Just a note: I don't think it is fair to say Go has absolutely no immutability as it was defined, it does have "const". See http://golang.org/ref/spec#Constant_expressions

3 comments

>Go is good for what it was intended for which is concurrent programming and server/web application.

I absolutely agree that Go is nice for writing web servers! However, there is no reason that it can't still be nice for that and also a well-designed language in general.

For example, Haskell has awesome concurrency features, and writing a web server in Haskell is reasonably nice (not quite as nice as in Go, IMO).

`const` is for compile-time constants where something like `let` in Rust can be used for values generated on the fly.

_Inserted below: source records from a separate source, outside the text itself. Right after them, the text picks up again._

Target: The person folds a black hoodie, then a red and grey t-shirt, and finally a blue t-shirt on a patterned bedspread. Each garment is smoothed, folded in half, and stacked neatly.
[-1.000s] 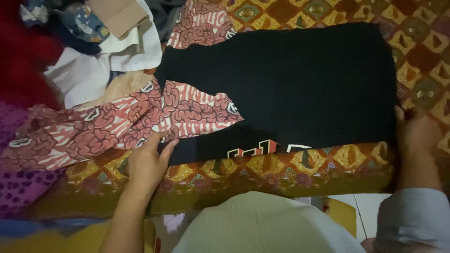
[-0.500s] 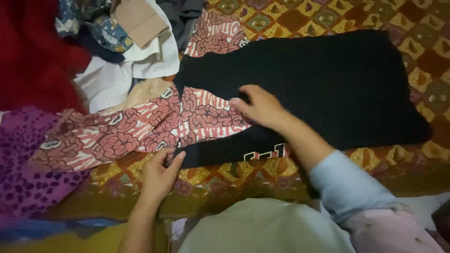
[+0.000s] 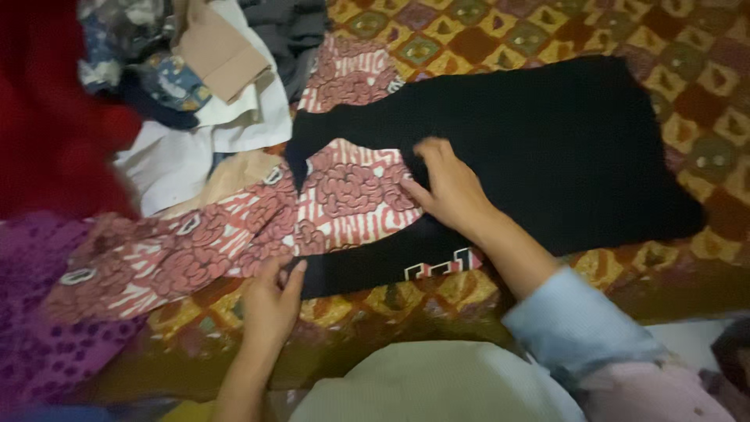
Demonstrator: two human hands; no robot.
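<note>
A patterned bedspread (image 3: 547, 31) in gold and brown covers the surface. On it lies a black shirt (image 3: 547, 148), spread flat, the landmark here. Over the shirt's left part drapes a pink and white patterned sleeve (image 3: 344, 195), which trails off to the shirt's left toward a purple spotted cloth (image 3: 31, 312). Beyond the shirt's upper left corner sits a heap of clothes (image 3: 211, 94), with a red cloth (image 3: 47, 117) further left.

The right hand (image 3: 449, 187) rests on the shirt near its middle, fingers pinched narrow on the sleeve's edge where it meets the black cloth. The left hand (image 3: 269, 301) is at the shirt's lower left corner, thumb and fingers closed on that corner.
</note>
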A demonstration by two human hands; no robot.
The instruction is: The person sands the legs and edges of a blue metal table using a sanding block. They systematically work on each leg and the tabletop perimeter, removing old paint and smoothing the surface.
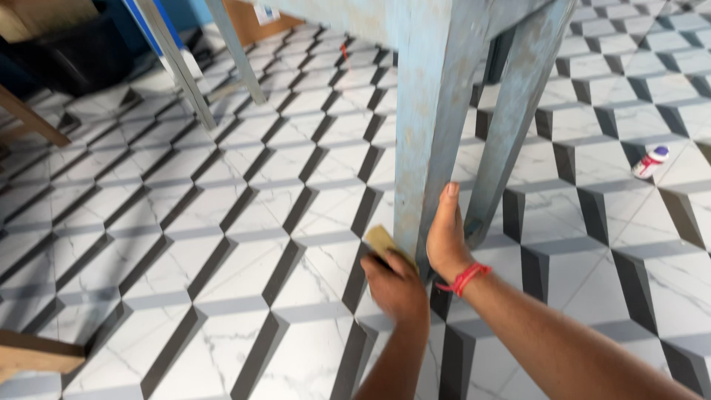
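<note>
Single head cam, looked steeply down and forward at the table leg [429, 133] from close above. Leg sat centre frame, tiled floor [222, 222] spread left and right of it. No second view, so no overlap.

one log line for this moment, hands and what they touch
left hand: presses tan sanding pad on blue table leg | right hand: flat on same leg | floor: patterned tile
</note>
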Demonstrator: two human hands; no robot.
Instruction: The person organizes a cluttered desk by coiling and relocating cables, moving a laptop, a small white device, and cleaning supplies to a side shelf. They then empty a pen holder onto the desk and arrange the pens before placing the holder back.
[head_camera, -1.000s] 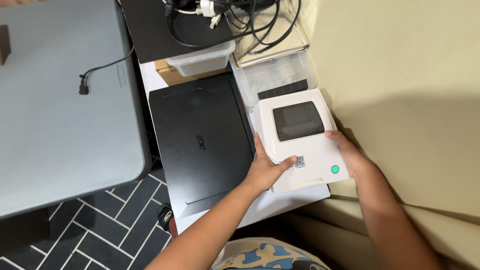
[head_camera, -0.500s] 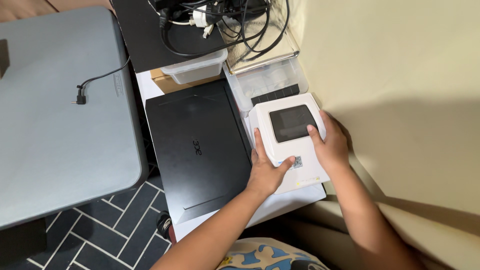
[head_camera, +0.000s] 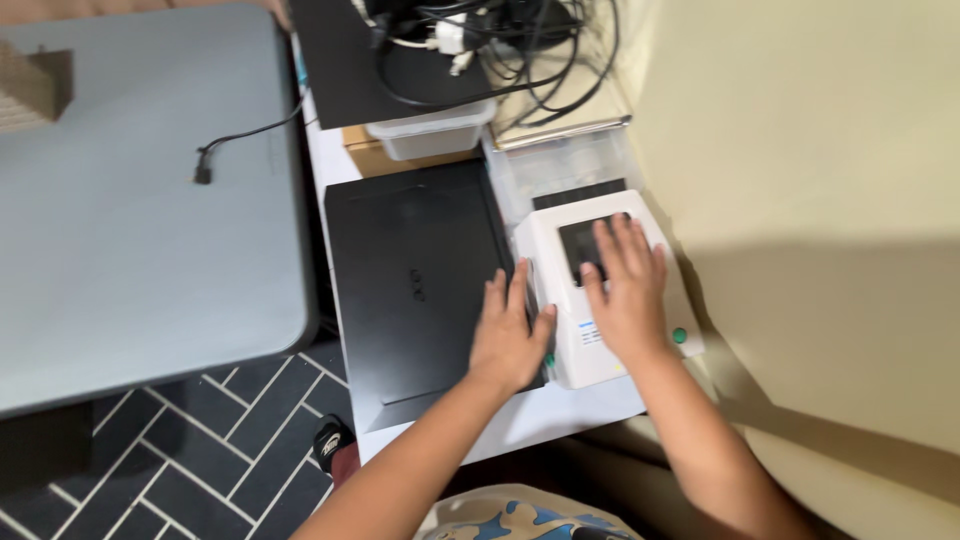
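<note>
Right hand (head_camera: 625, 300) is laid flat, fingers spread, on the white printer (head_camera: 640, 345); left hand (head_camera: 510, 335) is pressed open against the printer's left side, over the black laptop (head_camera: 415, 290).

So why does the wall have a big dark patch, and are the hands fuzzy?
In the head view, a broad shadow falls across the cream wall on the right, darker below than above. The left hand and right hand look slightly smeared by motion blur, as does the white printer under them. The grey table is evenly lit, without glare.
</note>
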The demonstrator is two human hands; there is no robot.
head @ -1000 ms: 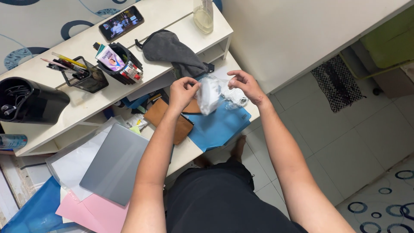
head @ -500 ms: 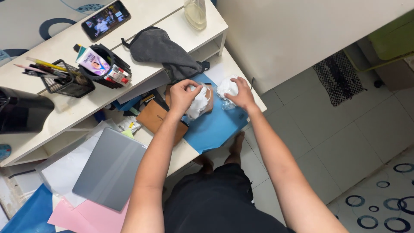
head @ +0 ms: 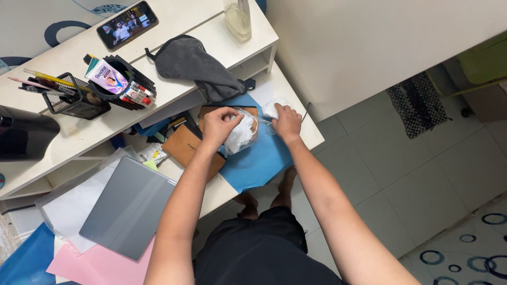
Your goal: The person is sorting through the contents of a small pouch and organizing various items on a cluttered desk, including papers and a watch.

The latter is immensely more powerful and actually provides the described benefits like guaranteeing that data is not changing under your feet.

Edit: While `const PI = 3.1415…` is threadsafe, it's not very useful in comparison to runtime-immutability :)

Yes, the guarantees provided by true immutability are not met by "const". I wrote the note loosely using the author's expectations and advantages of immutability, not the exact definition. But thank you for letting me clarify.

Also I just noticed with Go's Unicode support we can write `const π = 3.14..` if we really wanted.

Yeah, this post seems to be most about general purpose language features, and not so much about stuff that is relevant to the niche Go is trying to carve for itself.